> PROBLEM TO WORK ON: When you reach the line containing "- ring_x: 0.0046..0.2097" in the data below, begin returning lines exactly as written, and stop once the line containing "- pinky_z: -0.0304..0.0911" has been returned.

"""

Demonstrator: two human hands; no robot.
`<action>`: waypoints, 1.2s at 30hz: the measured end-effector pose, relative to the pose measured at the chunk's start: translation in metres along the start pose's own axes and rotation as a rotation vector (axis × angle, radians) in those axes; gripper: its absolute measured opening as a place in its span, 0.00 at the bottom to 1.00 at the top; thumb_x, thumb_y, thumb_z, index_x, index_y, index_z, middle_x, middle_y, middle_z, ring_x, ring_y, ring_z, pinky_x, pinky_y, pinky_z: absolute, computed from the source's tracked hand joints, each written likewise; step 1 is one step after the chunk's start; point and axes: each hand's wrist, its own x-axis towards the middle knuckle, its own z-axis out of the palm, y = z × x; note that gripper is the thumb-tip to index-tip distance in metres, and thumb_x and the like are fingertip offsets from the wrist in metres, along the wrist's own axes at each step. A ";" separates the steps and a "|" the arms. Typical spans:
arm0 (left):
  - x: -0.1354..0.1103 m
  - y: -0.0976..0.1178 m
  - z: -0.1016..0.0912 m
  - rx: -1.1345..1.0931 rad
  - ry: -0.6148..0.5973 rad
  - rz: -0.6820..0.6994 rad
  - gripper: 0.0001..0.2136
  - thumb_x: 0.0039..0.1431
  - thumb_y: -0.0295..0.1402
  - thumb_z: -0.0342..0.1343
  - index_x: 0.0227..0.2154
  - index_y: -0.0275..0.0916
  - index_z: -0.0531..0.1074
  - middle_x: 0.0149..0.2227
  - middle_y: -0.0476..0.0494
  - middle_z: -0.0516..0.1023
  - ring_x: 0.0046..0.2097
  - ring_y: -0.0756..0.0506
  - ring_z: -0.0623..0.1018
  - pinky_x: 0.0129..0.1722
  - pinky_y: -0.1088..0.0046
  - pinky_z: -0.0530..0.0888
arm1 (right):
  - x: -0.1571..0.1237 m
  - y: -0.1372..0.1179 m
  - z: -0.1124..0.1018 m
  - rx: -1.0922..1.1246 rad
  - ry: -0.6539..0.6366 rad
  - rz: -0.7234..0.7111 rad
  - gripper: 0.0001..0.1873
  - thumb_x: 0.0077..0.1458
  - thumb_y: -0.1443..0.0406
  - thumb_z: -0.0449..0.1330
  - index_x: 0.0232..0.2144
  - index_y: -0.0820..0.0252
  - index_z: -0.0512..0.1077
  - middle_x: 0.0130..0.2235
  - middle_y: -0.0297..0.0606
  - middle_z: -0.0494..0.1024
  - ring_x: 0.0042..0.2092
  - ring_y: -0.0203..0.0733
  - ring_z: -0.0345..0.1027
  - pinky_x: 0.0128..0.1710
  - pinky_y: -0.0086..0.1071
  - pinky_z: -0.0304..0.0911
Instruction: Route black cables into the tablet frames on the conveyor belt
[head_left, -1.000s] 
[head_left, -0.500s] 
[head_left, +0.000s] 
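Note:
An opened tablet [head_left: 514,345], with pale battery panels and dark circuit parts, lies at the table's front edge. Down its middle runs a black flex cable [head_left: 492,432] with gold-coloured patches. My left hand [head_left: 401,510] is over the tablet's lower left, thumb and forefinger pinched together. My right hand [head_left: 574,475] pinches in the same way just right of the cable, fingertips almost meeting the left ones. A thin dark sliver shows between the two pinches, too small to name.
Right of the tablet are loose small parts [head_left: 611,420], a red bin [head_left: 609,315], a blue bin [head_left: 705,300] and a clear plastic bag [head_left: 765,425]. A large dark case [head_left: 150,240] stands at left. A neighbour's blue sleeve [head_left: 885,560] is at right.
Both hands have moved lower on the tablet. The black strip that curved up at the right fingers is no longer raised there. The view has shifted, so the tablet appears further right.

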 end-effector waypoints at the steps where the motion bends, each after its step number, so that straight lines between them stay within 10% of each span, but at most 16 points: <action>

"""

> ANSWER AREA:
  - ring_x: 0.0046..0.2097
  - ring_y: -0.0756..0.0506
  - ring_z: -0.0623..0.1018
  - pinky_x: 0.0129..0.1722
  - pinky_y: -0.1088..0.0046
  - pinky_z: -0.0530..0.0888
arm1 (right):
  - x: -0.1571..0.1237 m
  - y: -0.1372..0.1179 m
  - z: -0.1124..0.1018 m
  - rx: -1.0922..1.1246 rad
  - ry: -0.6539..0.6366 rad
  - rz: -0.7234..0.7111 rad
  - gripper: 0.0001..0.1873
  - thumb_x: 0.0077..0.1458
  - thumb_y: -0.1443..0.0406
  - thumb_z: -0.0449..0.1330
  - index_x: 0.0232..0.2144
  - index_y: -0.0820..0.0252
  - index_z: -0.0512..0.1077
  - middle_x: 0.0130..0.2235
  - middle_y: -0.0297..0.0606
  - middle_z: -0.0494..0.1024
  - ring_x: 0.0042..0.2092
  - ring_y: -0.0203..0.0733
  - ring_z: -0.0345..0.1027
  - pinky_x: 0.0128..0.1710
  - pinky_y: -0.0086..0.1071
  - pinky_z: -0.0304..0.0911

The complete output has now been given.